**Your instructions:**
Whatever lines the data contains, output all of them unchanged.

**Information supplied:**
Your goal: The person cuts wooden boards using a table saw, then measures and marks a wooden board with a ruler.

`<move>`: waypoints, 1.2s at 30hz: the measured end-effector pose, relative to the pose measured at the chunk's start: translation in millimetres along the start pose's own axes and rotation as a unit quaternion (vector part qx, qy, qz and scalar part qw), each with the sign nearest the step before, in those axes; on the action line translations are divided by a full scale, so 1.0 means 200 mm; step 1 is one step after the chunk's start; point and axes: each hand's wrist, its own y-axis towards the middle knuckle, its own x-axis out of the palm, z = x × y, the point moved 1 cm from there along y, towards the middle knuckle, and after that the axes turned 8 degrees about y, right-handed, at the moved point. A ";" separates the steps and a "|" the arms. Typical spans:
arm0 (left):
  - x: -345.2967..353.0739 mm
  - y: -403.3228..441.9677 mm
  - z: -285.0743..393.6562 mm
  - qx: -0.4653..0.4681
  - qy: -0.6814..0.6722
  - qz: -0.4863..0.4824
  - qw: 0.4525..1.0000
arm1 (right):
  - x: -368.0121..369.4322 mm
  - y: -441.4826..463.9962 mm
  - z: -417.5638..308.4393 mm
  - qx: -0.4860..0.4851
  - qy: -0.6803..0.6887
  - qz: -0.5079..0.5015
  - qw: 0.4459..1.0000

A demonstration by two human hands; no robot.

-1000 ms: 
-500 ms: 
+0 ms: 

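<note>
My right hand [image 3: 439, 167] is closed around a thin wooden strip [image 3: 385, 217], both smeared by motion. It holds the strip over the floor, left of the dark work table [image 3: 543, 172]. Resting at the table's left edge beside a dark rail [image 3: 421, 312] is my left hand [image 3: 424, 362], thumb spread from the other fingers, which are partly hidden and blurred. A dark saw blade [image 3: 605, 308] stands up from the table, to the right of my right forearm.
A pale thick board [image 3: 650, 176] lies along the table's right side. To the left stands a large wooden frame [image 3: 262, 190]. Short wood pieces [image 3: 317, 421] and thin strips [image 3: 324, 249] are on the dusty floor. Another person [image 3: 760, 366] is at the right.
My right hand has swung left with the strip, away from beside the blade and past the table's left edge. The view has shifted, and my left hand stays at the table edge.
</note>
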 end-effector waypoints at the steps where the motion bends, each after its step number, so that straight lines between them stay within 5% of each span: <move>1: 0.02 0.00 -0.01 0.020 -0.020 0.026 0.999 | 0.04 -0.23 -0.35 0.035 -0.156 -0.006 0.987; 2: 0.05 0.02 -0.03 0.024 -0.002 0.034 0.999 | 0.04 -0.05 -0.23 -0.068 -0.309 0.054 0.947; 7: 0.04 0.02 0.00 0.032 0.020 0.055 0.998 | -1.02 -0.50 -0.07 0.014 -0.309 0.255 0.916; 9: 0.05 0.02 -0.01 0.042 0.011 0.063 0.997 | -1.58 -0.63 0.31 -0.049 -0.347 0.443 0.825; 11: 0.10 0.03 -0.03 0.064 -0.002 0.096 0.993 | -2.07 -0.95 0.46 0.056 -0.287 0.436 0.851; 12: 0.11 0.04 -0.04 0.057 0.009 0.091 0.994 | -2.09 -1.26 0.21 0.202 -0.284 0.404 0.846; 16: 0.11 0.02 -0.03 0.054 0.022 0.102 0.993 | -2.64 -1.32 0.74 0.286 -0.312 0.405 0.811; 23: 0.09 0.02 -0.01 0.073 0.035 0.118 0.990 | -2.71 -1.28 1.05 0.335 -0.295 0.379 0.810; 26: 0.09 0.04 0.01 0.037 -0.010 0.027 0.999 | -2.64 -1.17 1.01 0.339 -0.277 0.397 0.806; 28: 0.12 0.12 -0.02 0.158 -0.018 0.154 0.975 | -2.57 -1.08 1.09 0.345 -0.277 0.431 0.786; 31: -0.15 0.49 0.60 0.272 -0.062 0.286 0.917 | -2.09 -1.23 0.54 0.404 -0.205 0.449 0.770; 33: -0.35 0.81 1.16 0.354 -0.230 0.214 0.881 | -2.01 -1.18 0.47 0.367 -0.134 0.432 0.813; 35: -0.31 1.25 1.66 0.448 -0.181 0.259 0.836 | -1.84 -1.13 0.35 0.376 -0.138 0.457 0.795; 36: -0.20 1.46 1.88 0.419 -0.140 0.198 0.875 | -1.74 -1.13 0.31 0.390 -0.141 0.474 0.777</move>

**Response:**
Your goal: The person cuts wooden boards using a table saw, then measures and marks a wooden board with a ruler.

`<move>`: waypoints, 1.2s at 30hz: the measured end-effector pose, relative to the pose measured at the chunk's start: translation in millimetres along the start pose's own axes and rotation as a unit quaternion (vector part qx, qy, qz and scalar part qw), each with the sign nearest the step before, in those axes; on the action line translations are divided by a full scale, so 1.0 means 200 mm; step 1 is one step after the chunk's start; point and axes: each hand's wrist, its own y-axis towards the middle knuckle, its own x-axis out of the palm, z = x × y, the point moved 1 cm from there along y, towards the middle knuckle, and after that the axes turned 8 degrees about y, right-handed, at the moved point. A ";" separates the steps and a "|" the arms. Typical spans:
arm0 (left):
  - x: -345.2967..353.0739 mm
  - y: -403.3228..441.9677 mm
  - z: -285.0743..393.6562 mm
  - qx: -0.4653..0.4681
  - qy: -0.6814..0.6722
  - qz: -0.4863..0.4824
  - qw: 0.4525..1.0000
arm1 (right):
  - x: -368.0121..369.4322 mm
  - y: -441.4826..463.9962 mm
  - z: -417.5638..308.4393 mm
  - qx: -0.4860..0.4851
  - qy: -0.6803..0.6887
  - qz: -0.5079..0.5015
  - qw: 0.4459..1.0000

A demonstration by two human hands; no robot.

-1000 ms: 
-500 ms: 
+0 ms: 

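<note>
My right hand [image 3: 439, 167] is closed around a thin wooden strip [image 3: 385, 217], both smeared by motion. It holds the strip over the floor, left of the dark work table [image 3: 543, 172]. Resting at the table's left edge beside a dark rail [image 3: 421, 312] is my left hand [image 3: 424, 362], thumb spread from the other fingers, which are partly hidden and blurred. A dark saw blade [image 3: 605, 308] stands up from the table, to the right of my right forearm.
A pale thick board [image 3: 650, 176] lies along the table's right side. To the left stands a large wooden frame [image 3: 262, 190]. Short wood pieces [image 3: 317, 421] and thin strips [image 3: 324, 249] are on the dusty floor. Another person [image 3: 760, 366] is at the right.
My right hand has swung left with the strip, away from beside the blade and past the table's left edge. The view has shifted, and my left hand stays at the table edge.
</note>
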 end-effector waypoints at the steps where the motion bends, each after its step number, so that straight lines between them stay within 5% of each span: <move>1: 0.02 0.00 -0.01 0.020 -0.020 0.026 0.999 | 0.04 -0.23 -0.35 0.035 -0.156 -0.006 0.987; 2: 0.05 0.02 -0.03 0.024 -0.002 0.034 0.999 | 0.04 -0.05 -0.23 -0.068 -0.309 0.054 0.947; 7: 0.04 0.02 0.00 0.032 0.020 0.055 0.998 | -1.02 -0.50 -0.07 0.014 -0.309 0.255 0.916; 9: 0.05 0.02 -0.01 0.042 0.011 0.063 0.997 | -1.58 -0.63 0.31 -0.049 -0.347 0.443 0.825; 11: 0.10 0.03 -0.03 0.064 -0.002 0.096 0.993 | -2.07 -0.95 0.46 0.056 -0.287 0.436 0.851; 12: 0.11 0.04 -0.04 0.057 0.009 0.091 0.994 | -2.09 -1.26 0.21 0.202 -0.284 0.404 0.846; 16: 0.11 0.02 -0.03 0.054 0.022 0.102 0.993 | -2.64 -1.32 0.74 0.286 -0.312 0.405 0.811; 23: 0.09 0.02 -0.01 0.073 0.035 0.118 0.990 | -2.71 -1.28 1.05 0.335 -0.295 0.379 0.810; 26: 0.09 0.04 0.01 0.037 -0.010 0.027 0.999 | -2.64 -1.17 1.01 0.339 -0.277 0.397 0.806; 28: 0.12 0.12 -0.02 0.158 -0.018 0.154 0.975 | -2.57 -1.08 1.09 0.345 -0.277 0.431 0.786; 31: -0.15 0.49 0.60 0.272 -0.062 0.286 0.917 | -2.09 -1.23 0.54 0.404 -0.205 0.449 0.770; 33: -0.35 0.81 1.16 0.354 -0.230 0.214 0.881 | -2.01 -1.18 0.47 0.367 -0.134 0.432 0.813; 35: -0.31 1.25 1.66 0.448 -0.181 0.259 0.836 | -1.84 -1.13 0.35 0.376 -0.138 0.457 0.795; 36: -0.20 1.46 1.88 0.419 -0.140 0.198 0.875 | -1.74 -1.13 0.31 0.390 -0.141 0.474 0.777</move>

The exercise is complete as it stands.